Idyllwild Death Café co-facilitator Ari Simon: “The more we normalize this topic, it can help our psychological health and help everybody.”

They sit around a table eating cake and sipping tea while talking about death. To some, it might sound creepy—but not to Eduardo Santiago, who attends a death café where he talks about his fears of and feelings about death. 

Death cafés take place in cities around the world. It was a concept developed by Bernard Crettaz, a Swiss sociologist who organized the first death café in 2004. Bernard’s approach to death and dying pushed for open, honest dialogue, which became the cornerstone of every death café. The cafés are held in restaurants, community rooms and homes; they can also be held online, and are usually open to anyone, of any age. 

“People don’t want to talk about death,” said Santiago, who goes to the Idyllwild Death Café, which takes place at 2 p.m. on the second Tuesday of each month at the Spirit Mountain Retreat. “It’s socially dangerous, and even at home, people don’t want to talk about it. They think it’s creepy. I want to talk about it, because I’m curious about understanding death and preparing for it.” 

Born in Cuba, Santiago grew up in Los Angeles. A writer, he’s a two-time PEN Emerging Voices Fellow, and has won numerous other awards for his novels, short stories and nonfiction pieces. Santiago found the café useful after his father died. His father was distant, let him down and didn’t know how to have a relationship with him, he said.

“I went to the café and was able to say my father died, and I was glad that he was dead,” he said. “I felt grief when he was alive and relieved when he died.” 

Furthermore, his mother used the specter of death to discipline him and his siblings. “When we were little and being bad, three little boys, being rambunctious, she would always pretend she died,” Santiago said. “She would say, ‘You’ve killed me this time,’ and she would drop down on the floor and stop breathing. We would go into a panic, screaming, ‘Mom, Mom! We’re sorry; we’re sorry. Come back!’ We thought she died.” 

After Santiago talked to the group about his feelings surrounding his father, he felt understood and relieved. 

“(The group) had a group discussion about it afterward,” he said. “They talked about their relationships with their parents and how they didn’t have the courage to understand that when their family members die, sometimes they, too, felt relief. It comforted me, and I didn’t feel so alone.” 

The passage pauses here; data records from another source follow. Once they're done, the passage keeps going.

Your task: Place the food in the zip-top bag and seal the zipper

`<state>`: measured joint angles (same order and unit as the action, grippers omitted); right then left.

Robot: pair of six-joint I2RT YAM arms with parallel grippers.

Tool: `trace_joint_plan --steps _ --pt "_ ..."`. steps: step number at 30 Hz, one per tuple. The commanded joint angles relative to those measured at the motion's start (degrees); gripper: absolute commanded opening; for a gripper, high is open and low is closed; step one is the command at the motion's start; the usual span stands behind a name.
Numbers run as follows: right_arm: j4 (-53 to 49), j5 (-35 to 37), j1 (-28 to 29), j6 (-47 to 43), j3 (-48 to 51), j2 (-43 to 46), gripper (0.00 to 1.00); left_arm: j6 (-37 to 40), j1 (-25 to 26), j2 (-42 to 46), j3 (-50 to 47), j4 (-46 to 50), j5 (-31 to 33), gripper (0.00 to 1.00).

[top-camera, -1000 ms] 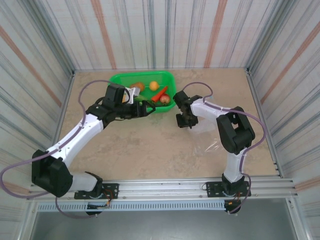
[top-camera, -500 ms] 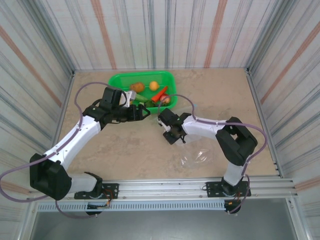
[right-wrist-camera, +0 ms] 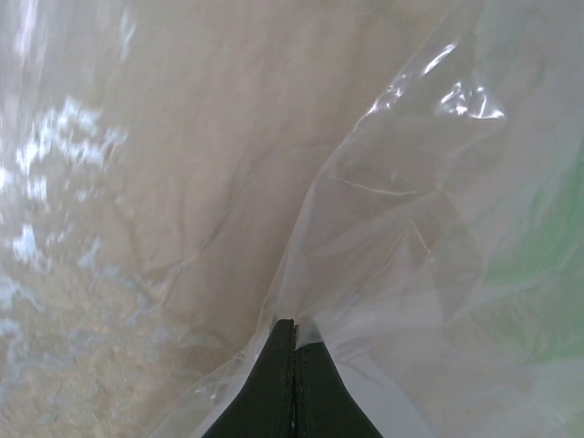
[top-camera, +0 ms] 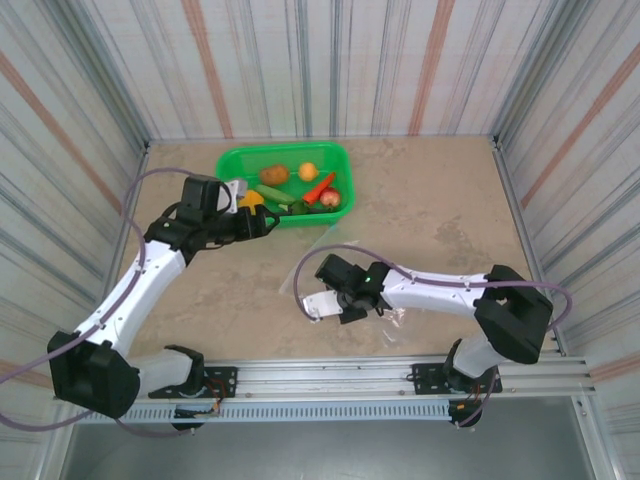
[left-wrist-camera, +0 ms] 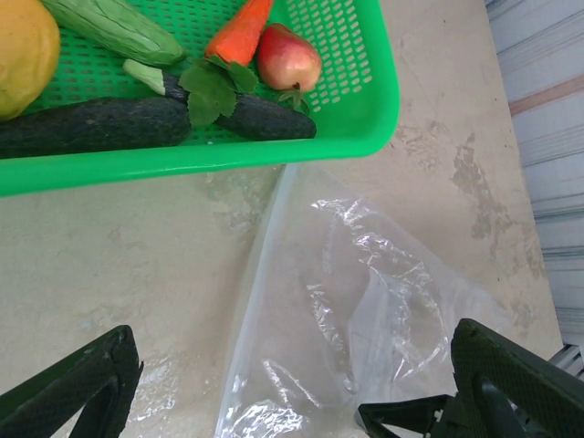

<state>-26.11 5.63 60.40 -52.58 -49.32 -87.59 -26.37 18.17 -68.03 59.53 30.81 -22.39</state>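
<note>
Pinching zip-top bag (left-wrist-camera: 365, 292) beside basket (left-wrist-camera: 228, 157): right gripper (right-wrist-camera: 292, 333) clamped on film, likely positioning it; left gripper (top-camera: 265, 222) wide, empty.

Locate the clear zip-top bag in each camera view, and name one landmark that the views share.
Top external: the zip-top bag lies front of centre, at the right pincer.
Left wrist: lower middle, just below the green basket.
Right wrist: centre and right, pinched in the shut pincer at the bottom.
Landmark: the green basket, probably the green tint at the right wrist view's right edge.
</note>
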Motion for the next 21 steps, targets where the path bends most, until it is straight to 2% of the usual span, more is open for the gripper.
trace_joint_plan --steps 1,3,4,7,10,13,14,17,19,21 --pt "-0.88 6.06 -0.67 -7.69 1.67 -1.69 0.03 -0.82 -0.13 0.85 -1.81 2.04 -1.73 0.91" --pt "-0.63 4.12 -1.25 -3.14 0.03 -0.69 0.25 -1.16 0.06 -0.48 -3.14 1.97 -3.96 0.91" --pt "-0.80 2.93 -1.41 -1.17 -0.78 0.16 0.32 -1.16 0.26 -1.33 -3.71 1.65 -5.03 0.91" --pt "-0.90 -1.80 -1.43 3.97 -2.00 4.15 0.67 -0.73 1.83 -5.01 -3.97 1.54 -8.09 0.90" --pt "-4.54 -7.66 -2.47 9.25 -3.73 6.76 0.67 0.17 4.97 -9.85 -2.70 1.04 -9.44 0.91" --pt "-3.48 -11.23 -5.05 17.89 -5.07 8.58 0.59 -0.09 6.85 -16.72 -1.56 -1.01 -11.91 0.89" --pt "-1.50 -12.87 -6.43 21.84 -4.95 9.99 0.58 -0.55 7.20 -19.31 -0.90 -1.94 -13.12 0.86" --pt "6.96 -12.14 -10.57 40.28 -3.60 15.05 0.51 0.03 7.67 -24.17 1.67 -2.53 -13.01 0.82" --pt "6.50 -12.19 -14.51 52.94 -4.39 17.33 0.51 1.44 7.45 -27.09 3.77 -1.91 -12.64 0.82" --pt "5.44 -15.26 -18.74 61.95 -4.13 18.76 0.47 2.52 7.32 -30.44 5.91 -1.47 -13.94 0.82"
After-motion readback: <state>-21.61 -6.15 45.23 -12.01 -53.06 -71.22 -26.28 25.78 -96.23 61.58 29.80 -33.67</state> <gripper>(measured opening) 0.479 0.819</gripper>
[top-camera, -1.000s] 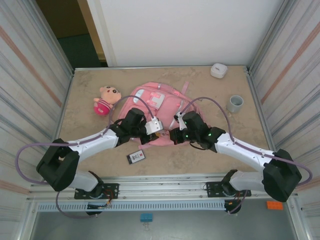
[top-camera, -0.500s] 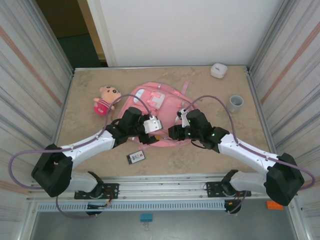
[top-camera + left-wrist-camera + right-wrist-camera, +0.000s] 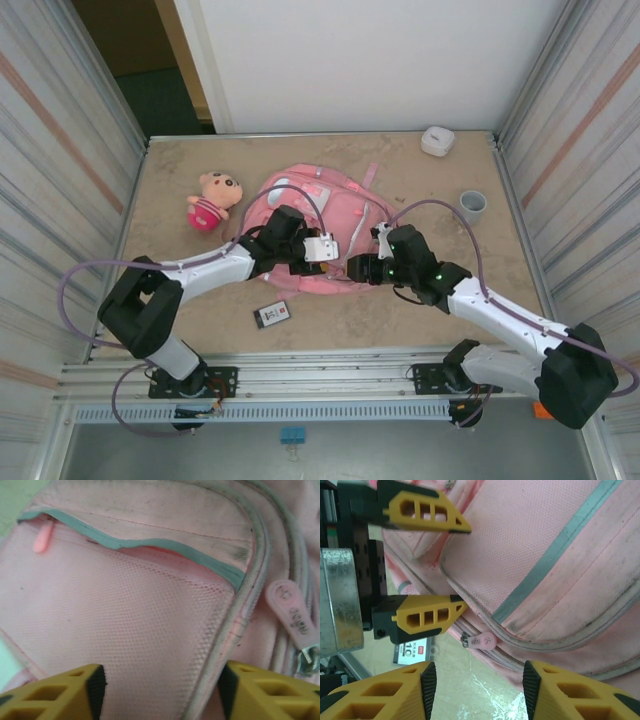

Ari Simon, one of the Idyllwild Death Café facilitators, is an engagement specialist, producer, coach and grief-care worker. “A lot of us are taught if we’re feeling sad or hurt or upset, we shouldn’t burden other people, that they don’t want to hear about death, and we don’t want to be a ‘Debbie downer,’” Simon said. “But the more we normalize this topic, it can help our psychological health and help everybody.” 

Simon said a death café is especially important in a place like Idyllwild.

“I am emphasizing the community part, because we’re a small town of 3,000 people, and one of the largest concerns about living here is that we’re far away from a lot of medical care,” Simon said. 

“We have taken death out of the home and out of the community and put it in hospitals and care facilities so people don’t have that experience of it being a normal part of life.” idyllwild death cafe co-facilitator Bronwyn Jones

Simon said he’s experienced the harm that can happen when people don’t have the tools to deal with death.

“In college, my best friend and roommate died, and the university did little to support my group of friends and me,” he said. “The message we mostly heard was, ‘Do your best; keep on going, and make it to graduation. Maybe if you need some counseling, you can come to the counseling center.’ We were young and had no idea what other options could look like. There wasn’t any willingness to have conversations around this out in the open.” 

Bronwyn Jones is Simon’s co-facilitator at the Idyllwild Death Café. “We have taken death out of the home and out of the community and put it in hospitals and care facilities so people don’t have that experience of it being a normal part of life,” Jones said. “Everyone had the experience of death when they were growing up.” 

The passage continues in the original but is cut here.